What to work on
Each line of the data below from the one holding "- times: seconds" to the one holding "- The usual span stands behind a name", inclusive, is to be reproduced exactly; no other line belongs in the answer.

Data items
##############################

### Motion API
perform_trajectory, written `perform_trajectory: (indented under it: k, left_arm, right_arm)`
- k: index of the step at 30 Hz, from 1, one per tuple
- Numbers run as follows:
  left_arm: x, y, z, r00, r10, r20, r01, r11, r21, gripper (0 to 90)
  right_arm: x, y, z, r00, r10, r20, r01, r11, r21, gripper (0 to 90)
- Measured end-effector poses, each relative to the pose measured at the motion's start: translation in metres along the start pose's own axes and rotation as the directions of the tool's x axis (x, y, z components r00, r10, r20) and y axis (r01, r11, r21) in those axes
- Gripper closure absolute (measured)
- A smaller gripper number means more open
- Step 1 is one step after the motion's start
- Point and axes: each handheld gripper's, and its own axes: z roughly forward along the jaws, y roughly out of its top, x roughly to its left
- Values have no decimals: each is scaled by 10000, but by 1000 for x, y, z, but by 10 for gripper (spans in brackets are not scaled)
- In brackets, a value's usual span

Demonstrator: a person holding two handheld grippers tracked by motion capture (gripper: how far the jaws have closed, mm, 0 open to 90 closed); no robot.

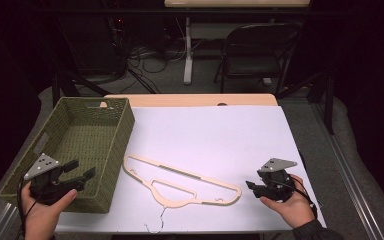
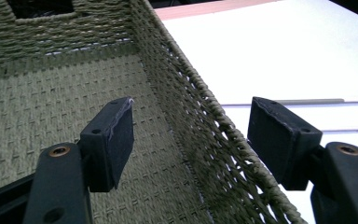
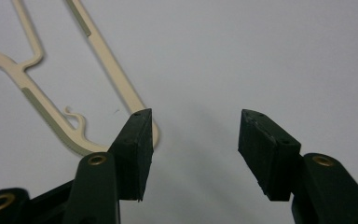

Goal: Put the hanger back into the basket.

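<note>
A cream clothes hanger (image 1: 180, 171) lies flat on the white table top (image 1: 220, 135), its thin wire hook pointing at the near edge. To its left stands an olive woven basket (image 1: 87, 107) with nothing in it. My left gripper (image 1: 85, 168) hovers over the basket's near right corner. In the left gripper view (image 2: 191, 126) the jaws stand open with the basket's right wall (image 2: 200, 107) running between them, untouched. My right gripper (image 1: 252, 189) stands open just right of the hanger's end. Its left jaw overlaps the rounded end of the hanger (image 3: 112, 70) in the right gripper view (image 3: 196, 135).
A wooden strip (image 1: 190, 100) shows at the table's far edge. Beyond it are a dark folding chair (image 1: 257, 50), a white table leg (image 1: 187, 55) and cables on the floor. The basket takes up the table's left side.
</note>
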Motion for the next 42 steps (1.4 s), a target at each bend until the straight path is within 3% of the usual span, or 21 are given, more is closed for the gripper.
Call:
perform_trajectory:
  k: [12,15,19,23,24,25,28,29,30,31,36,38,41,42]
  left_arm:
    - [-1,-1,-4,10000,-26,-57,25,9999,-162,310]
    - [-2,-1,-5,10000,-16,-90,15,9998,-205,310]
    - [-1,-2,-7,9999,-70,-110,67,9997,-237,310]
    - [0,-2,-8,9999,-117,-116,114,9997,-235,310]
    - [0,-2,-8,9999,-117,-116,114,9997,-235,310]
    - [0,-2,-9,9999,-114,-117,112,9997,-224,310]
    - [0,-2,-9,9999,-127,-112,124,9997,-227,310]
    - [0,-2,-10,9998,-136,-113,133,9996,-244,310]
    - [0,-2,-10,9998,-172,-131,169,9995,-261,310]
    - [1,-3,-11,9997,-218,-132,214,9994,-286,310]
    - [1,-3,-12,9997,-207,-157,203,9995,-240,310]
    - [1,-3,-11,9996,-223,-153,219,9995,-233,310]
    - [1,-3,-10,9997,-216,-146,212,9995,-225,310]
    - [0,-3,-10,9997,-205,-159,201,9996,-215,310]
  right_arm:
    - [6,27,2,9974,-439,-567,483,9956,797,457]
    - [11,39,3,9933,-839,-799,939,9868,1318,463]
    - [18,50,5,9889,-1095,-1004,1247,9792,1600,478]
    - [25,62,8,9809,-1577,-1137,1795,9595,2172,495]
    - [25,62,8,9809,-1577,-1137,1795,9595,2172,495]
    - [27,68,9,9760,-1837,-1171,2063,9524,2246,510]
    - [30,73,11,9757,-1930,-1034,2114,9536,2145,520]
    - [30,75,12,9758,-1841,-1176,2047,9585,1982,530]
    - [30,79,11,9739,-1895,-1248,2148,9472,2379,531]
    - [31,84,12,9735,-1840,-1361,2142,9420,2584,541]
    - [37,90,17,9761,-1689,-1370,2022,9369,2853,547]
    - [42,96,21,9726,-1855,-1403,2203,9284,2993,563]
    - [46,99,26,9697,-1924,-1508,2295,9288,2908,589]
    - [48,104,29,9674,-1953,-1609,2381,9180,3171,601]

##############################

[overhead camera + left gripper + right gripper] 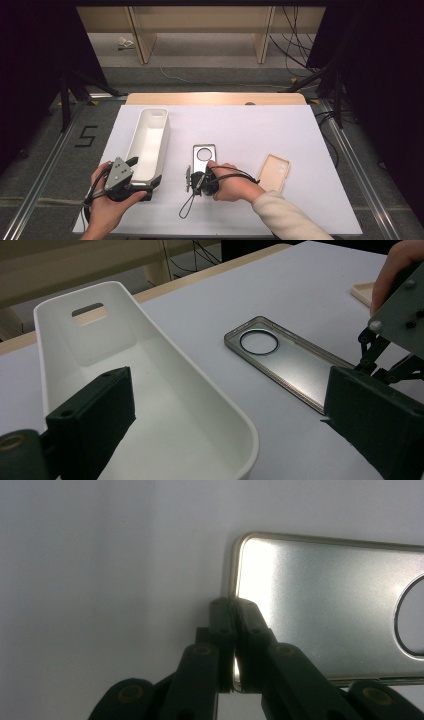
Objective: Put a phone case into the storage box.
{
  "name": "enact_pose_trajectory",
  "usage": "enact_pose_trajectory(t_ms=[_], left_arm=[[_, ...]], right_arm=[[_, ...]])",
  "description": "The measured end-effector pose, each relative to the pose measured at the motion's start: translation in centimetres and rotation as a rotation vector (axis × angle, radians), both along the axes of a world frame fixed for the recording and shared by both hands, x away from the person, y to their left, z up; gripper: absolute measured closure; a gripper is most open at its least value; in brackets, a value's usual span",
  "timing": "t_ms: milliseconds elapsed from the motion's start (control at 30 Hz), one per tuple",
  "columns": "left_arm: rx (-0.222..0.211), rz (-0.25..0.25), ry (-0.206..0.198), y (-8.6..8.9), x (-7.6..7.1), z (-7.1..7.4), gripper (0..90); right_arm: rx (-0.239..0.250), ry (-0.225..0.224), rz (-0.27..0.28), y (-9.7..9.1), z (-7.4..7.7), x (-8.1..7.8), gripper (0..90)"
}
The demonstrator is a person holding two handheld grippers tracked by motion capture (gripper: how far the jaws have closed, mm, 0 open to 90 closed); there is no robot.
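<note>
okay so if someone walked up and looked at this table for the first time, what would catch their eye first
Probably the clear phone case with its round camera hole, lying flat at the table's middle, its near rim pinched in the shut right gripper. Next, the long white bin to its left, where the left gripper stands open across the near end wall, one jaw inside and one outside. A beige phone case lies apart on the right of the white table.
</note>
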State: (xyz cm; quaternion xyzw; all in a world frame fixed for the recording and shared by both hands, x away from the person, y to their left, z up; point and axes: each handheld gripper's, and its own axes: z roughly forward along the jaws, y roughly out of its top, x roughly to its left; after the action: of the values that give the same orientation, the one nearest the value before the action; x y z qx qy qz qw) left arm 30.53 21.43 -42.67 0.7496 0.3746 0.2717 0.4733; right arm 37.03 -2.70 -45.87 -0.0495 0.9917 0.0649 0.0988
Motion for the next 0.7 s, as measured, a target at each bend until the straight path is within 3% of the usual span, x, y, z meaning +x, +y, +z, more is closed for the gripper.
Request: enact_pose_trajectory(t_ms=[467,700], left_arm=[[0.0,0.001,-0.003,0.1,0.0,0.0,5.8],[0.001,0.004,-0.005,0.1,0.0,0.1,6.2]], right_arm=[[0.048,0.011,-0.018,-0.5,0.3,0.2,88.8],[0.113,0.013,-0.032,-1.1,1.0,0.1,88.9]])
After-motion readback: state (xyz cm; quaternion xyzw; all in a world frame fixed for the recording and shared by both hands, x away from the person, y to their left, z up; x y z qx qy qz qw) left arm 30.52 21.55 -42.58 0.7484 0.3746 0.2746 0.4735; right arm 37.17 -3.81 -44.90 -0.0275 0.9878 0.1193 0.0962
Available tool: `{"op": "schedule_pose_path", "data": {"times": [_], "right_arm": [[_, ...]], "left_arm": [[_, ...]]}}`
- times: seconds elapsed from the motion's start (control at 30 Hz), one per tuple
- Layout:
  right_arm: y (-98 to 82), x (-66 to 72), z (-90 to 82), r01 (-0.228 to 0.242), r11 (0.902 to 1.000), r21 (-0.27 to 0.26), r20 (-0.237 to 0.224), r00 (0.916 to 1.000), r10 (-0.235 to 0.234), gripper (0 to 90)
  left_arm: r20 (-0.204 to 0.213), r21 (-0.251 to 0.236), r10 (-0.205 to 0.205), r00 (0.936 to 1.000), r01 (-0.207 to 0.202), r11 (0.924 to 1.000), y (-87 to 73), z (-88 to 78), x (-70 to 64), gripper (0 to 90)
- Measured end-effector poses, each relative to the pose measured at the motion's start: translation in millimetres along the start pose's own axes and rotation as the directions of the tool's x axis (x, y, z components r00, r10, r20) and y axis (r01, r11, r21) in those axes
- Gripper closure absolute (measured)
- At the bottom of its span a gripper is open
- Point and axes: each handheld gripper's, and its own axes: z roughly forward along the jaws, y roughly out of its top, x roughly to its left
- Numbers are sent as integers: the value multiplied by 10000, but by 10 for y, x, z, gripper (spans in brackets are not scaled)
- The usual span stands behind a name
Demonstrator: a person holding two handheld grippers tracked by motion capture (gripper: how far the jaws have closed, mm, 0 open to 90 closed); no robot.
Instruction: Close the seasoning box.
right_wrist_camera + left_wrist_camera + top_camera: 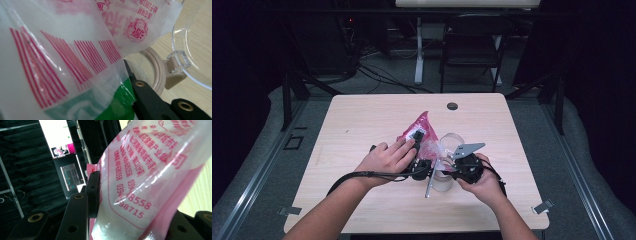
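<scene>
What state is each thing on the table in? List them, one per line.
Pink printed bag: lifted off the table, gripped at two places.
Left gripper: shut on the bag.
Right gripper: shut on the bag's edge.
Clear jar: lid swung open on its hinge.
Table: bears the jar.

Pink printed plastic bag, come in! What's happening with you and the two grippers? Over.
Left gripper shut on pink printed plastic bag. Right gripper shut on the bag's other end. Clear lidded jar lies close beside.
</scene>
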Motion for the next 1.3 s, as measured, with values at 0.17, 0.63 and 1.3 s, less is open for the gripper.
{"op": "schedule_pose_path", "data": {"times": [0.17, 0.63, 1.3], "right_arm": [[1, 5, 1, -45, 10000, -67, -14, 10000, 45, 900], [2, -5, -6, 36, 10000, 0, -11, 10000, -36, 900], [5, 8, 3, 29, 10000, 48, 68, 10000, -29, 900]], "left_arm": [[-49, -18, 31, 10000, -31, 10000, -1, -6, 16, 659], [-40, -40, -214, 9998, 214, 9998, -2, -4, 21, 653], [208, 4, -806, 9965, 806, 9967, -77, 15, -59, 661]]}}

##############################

Response
- times: seconds elapsed from the motion's start (control at 30 Hz), one per tuple
- Layout:
  right_arm: y (-98 to 82), x (-66 to 72), z (-90 to 82), r01 (-0.228 to 0.242), r11 (0.902 to 1.000), r21 (-0.27 to 0.26), r20 (-0.237 to 0.224), r00 (0.916 to 1.000), r10 (-0.235 to 0.234), gripper (0 to 90)
  left_arm: r20 (-0.204 to 0.213), r21 (-0.251 to 0.236), r10 (-0.205 to 0.205), r00 (0.936 to 1.000), r01 (-0.207 to 0.202), r11 (0.924 to 1.000), y (-87 to 73), z (-88 to 78), x (-70 to 64), gripper (0 to 90)
- Measured end-effector poses, each relative to the pose measured at the motion's start: translation in millimetres along the start pose's own axes and rotation as the directions of the tool's x axis (x, y, z components r00, r10, r20) and y axis (r01, r11, r21) in those axes
- Gripper closure absolute (measured)
- At the bottom of its span a gripper is open
- Point and axes: each handheld gripper's, and its own axes: z roughly forward along the jaws, y roughly out of its top, x roughly to its left
- Numbers are sent as integers: the value multiplied by 10000, but by 10 for y, x, z, gripper (spans in brackets are not scaled)
- The usual span stands behind a name

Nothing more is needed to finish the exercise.